• [Exercise prompt]
Any picture in the data below gets skipped; print all the rest exactly.

• [Data shown]
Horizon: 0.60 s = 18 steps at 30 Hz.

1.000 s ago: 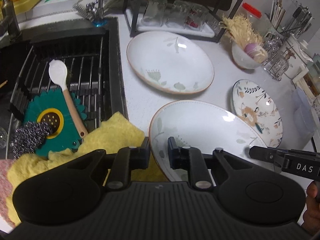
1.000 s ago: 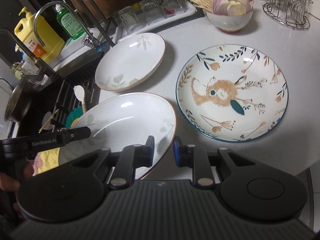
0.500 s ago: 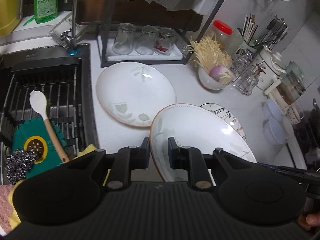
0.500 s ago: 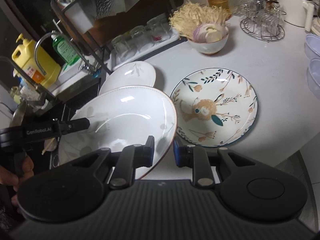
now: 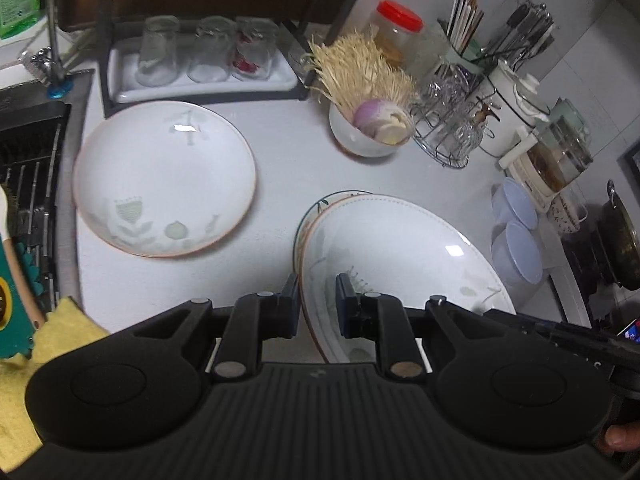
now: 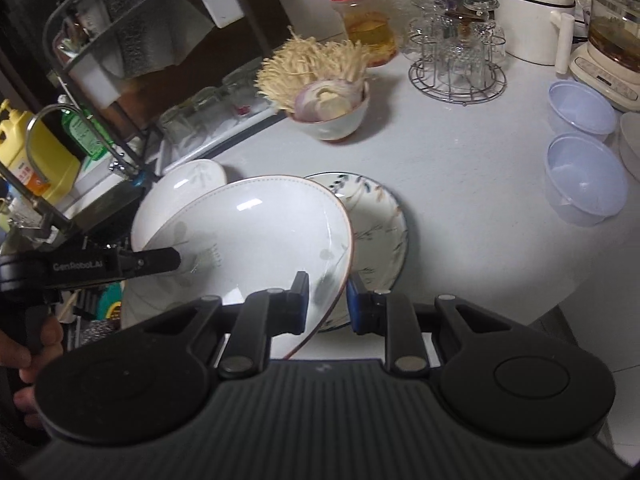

• [Your response]
Horizon: 0.60 s = 18 steps at 30 Hz.

1.000 s ago: 
1.000 s ago: 
0.500 s ago: 
0.500 s ago: 
now: 
now: 

This completes the answer.